EXERCISE DIRECTIONS: Can you reproduce the data beneath, keeping every line exact?

RAW DATA:
______

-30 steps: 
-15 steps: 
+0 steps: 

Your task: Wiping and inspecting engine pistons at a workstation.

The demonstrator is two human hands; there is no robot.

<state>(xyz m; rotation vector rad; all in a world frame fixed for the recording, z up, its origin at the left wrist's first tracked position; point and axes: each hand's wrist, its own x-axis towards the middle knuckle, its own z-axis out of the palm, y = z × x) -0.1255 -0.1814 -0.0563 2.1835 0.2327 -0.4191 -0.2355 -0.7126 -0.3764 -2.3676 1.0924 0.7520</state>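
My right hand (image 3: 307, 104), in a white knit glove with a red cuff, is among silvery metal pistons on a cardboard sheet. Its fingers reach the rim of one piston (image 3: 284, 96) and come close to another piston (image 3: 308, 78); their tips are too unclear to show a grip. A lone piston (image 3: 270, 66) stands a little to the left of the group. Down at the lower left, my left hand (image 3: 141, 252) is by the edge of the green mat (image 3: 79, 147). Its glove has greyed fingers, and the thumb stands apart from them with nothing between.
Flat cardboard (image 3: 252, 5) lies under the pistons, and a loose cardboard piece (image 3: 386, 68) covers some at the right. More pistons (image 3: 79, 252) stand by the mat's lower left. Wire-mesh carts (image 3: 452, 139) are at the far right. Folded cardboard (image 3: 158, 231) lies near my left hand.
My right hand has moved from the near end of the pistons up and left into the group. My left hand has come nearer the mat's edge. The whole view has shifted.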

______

PROBLEM SOLUTION:
-30 steps: 
-15 steps: 
+0 steps: 

Your task: Wiping and inspecting engine pistons at a workstation.

The demonstrator is two human hands; there is no robot.

<state>(xyz m; rotation vector rad; all in a world frame fixed for the recording, z up, its origin at the left wrist's first tracked position; point and axes: each hand's wrist, its own x-axis towards the middle knuckle, its own z-axis out of the palm, y = z × x) -0.1255 -0.1814 -0.0563 2.1835 0.2327 -0.4191 -0.2355 -0.7126 -0.3764 -2.3676 1.0924 0.7520</state>
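My right hand (image 3: 307, 104), in a white knit glove with a red cuff, is among silvery metal pistons on a cardboard sheet. Its fingers reach the rim of one piston (image 3: 284, 96) and come close to another piston (image 3: 308, 78); their tips are too unclear to show a grip. A lone piston (image 3: 270, 66) stands a little to the left of the group. Down at the lower left, my left hand (image 3: 141, 252) is by the edge of the green mat (image 3: 79, 147). Its glove has greyed fingers, and the thumb stands apart from them with nothing between.
Flat cardboard (image 3: 252, 5) lies under the pistons, and a loose cardboard piece (image 3: 386, 68) covers some at the right. More pistons (image 3: 79, 252) stand by the mat's lower left. Wire-mesh carts (image 3: 452, 139) are at the far right. Folded cardboard (image 3: 158, 231) lies near my left hand.
My right hand has moved from the near end of the pistons up and left into the group. My left hand has come nearer the mat's edge. The whole view has shifted.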

This concludes the answer.